Nun kämpft auch das Budapester Denkmalamt auf der Seite von Orsolya Egri und der Initiative Ovas. Um in der Erszebetvaros zu retten, was noch zu retten ist. Doch es ist ein zäher Kampf. Denn in Budapest haben die einzelnen Bezirke die Planungshoheit und nicht die Stadtregierung. Eine europaweit einmalige Regelung, die auf die Wendezeit zurückgeht. Nur einzelne Häuser konnten deshalb vom staatlichen Denkmalamt geschützt werden, nicht aber Ensembles, ganze Straßenzüge oder das ganze Viertel, wie es sich auch die Budapester Stadtregierung wünschen würde.

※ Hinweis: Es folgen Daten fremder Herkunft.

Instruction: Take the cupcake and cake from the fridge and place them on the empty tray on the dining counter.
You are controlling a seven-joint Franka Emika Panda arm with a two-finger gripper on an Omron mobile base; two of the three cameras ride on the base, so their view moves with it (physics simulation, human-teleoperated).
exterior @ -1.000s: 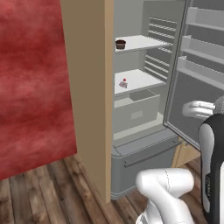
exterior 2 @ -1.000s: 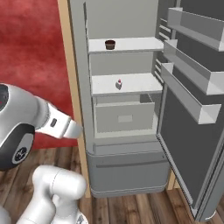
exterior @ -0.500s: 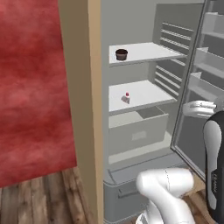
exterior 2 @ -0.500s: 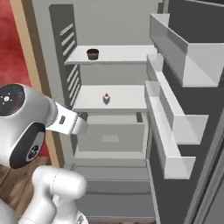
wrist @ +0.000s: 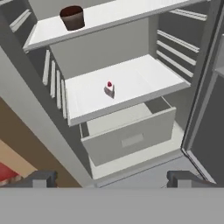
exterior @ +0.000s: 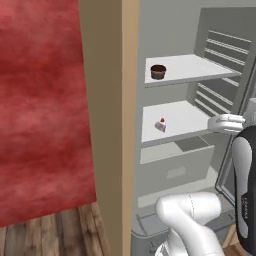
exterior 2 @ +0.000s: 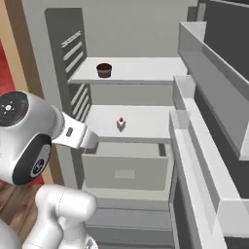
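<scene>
I have the fridge [exterior 2: 146, 29] standing open in front of me, its grey interior spread across both base views. Its door [exterior 2: 214, 121] swings out on the right of the right base view, with deep grey bins along its inner face. To the left of the fridge I see a tan cabinet panel [exterior: 107, 125] and, past it, a red wall [exterior: 40, 100] over a wood floor [exterior: 50, 232].

Inside, two white shelves sit one above the other. The upper shelf [exterior 2: 146, 70] carries the cupcake [exterior 2: 104, 70], dark brown, standing upright near the shelf's left end as the right base view shows it. The lower shelf [exterior 2: 141, 121] carries the cake [exterior 2: 121, 124], a tiny pale slice with a red dot on top, near the middle of that shelf. Below it a grey drawer [exterior 2: 126, 168] is pulled partly out.

My gripper [wrist: 111, 179] hangs outside the fridge with its jaws spread wide apart and nothing between them, well short of both sweets. In the hand view the cake sits on the shelf above the tips.
</scene>
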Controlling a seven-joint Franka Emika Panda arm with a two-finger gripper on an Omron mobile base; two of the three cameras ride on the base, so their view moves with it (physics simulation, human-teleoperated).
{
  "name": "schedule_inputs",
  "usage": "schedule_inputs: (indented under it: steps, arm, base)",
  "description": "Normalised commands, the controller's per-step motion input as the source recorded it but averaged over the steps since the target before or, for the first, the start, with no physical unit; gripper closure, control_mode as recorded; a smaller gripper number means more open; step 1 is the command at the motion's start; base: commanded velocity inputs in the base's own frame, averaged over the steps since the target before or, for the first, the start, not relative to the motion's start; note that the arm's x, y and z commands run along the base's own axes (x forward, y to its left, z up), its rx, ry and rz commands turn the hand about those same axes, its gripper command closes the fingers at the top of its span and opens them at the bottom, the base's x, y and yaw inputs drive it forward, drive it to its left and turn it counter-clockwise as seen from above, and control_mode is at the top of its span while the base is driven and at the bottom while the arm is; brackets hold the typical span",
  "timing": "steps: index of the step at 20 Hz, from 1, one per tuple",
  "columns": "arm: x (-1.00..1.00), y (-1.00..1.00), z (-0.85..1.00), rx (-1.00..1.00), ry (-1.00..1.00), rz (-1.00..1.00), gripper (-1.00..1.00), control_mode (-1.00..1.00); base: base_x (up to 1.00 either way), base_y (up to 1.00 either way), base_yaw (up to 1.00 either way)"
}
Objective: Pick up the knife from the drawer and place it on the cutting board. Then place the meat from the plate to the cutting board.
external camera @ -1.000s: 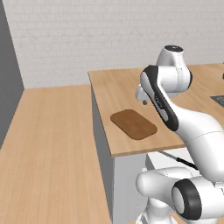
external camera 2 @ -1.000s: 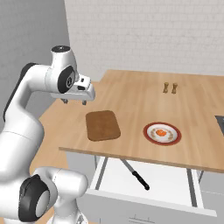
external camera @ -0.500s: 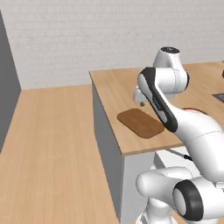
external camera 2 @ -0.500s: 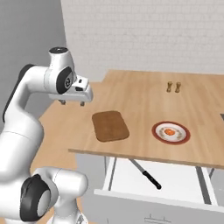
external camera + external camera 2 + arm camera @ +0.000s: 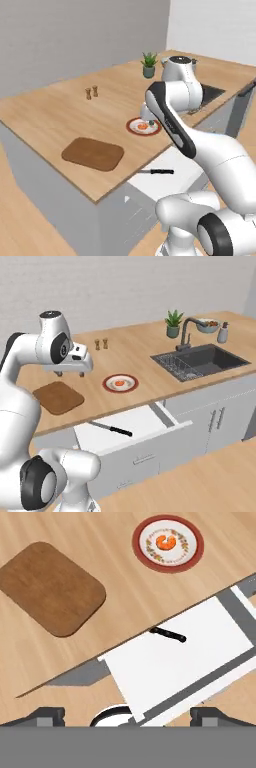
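Note:
The drawer [image 5: 142, 421] stands pulled open below the counter, white inside. In it lies the knife [image 5: 112, 429], black handle toward the right; in the hand view its handle [image 5: 169, 635] shows and the blade runs under the counter edge. The brown cutting board [image 5: 58, 397] lies on the counter left of the red-rimmed plate [image 5: 131, 388], which carries the orange meat [image 5: 120, 383]. My gripper [image 5: 70, 374] hovers open and empty above the counter between board and plate, looking down on the cutting board [image 5: 50, 587], plate [image 5: 192, 554], meat [image 5: 166, 542] and drawer [image 5: 190, 662].
To the right, a dark sink [image 5: 200, 360] with a faucet [image 5: 185, 336] is set in the counter. Behind it are a potted plant [image 5: 173, 323], a bowl of food [image 5: 208, 325] and a soap bottle [image 5: 223, 333]. Two small shakers [image 5: 102, 344] stand behind the plate.
The base has moved, so both base views have swung right and now take in the sink and plant. The arm stays above the counter; the jaws have spread slightly wider.

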Motion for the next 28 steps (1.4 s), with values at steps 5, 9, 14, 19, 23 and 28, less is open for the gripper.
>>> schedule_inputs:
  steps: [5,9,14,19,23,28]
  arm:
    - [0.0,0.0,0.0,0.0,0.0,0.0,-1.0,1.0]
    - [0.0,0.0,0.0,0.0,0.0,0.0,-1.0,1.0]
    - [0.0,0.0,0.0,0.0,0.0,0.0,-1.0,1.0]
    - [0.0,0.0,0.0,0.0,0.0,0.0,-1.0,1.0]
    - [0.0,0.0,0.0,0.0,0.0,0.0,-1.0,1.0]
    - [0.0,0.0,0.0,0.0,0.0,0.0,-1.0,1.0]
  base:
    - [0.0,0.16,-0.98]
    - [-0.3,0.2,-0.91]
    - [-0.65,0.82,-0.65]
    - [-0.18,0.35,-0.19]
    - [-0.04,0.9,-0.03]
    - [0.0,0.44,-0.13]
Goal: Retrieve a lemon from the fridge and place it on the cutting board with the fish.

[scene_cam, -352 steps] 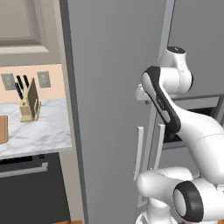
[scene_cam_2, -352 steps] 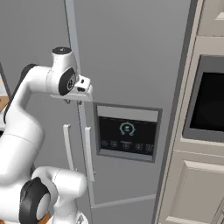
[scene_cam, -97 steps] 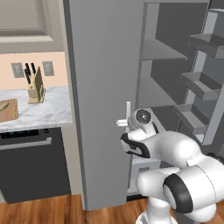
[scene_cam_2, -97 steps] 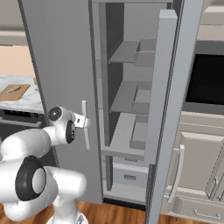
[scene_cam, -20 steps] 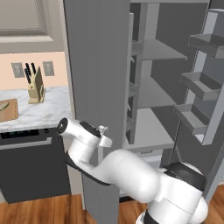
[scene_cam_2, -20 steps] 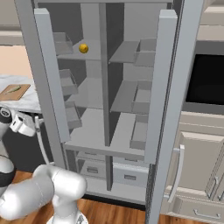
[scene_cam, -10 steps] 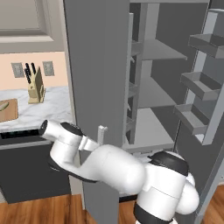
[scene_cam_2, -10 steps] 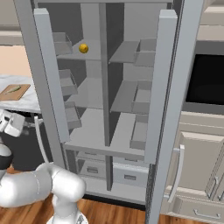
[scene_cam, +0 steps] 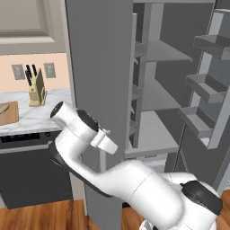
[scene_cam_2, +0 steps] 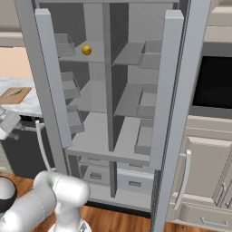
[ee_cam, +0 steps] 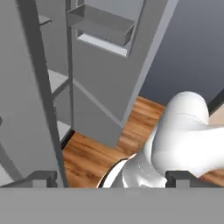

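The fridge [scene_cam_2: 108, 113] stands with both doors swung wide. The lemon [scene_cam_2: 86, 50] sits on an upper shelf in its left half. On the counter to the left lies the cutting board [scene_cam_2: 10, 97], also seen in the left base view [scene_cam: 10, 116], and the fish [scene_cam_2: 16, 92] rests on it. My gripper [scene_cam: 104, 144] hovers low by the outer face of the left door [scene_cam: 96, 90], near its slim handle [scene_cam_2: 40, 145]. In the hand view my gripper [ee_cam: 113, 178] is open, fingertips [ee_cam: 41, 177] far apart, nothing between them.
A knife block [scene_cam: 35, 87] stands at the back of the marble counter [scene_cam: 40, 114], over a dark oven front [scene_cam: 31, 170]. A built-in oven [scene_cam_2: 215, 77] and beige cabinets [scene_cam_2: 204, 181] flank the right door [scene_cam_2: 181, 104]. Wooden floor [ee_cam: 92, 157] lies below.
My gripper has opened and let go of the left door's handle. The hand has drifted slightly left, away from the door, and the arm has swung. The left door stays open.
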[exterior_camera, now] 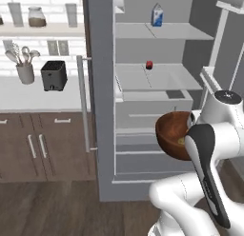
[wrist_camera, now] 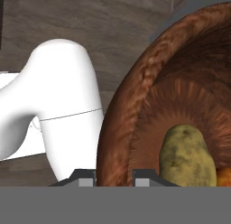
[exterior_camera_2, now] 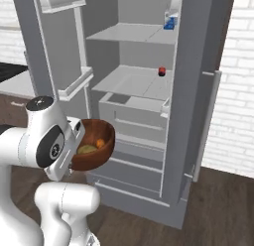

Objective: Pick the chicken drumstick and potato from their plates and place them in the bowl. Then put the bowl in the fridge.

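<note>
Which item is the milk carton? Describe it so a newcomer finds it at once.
Start at the tall grey fridge standing open, with its pale shelves showing. Go to the highest shelf in view: the small white and blue milk carton stands upright near the back. It is alone on that shelf, and the only other small item, a tiny red object, sits one shelf lower.
</note>
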Controlling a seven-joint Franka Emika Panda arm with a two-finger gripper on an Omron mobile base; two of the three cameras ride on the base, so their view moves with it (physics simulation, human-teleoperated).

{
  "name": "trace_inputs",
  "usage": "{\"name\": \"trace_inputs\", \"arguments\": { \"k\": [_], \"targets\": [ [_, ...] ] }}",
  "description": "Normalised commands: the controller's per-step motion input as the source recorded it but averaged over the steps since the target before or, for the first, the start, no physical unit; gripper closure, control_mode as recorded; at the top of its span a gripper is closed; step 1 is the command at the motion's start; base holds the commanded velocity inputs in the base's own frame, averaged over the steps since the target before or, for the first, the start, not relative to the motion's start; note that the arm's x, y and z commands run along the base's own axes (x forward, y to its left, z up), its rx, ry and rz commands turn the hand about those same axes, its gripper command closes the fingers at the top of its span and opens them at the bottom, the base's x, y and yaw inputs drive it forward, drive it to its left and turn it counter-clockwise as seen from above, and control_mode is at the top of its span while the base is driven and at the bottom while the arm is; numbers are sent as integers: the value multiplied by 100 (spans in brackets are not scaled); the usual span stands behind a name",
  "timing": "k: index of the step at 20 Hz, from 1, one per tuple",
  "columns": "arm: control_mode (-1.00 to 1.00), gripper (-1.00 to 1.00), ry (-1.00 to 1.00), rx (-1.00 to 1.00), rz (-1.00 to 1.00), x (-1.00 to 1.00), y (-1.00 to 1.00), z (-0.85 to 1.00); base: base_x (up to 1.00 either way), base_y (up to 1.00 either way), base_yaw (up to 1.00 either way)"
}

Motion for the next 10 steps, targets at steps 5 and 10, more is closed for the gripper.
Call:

Es sei schwierig gegen so viele Widerstände anzukommen sagt Orsolya Egri: Gegen die geschichtlich nicht interessierten jetzigen Bewohner der Erszebetvaros, gegen die äußerst korrupten Bürokraten und gegen die Interessen der Investoren, die mehr Geld mit Neubauten verdienen könnten als mit der Renovierung der alten Häuser. Auch für den staatlichen Denkmalschützer Attila Györ steht fest, wer in Budapest zurzeit das Sagen hat in der Bau- und Sanierungspolitik:
"Im Allgemeinen bestimmen die Investoren was gemacht wird und setzen ihre Interessen durch."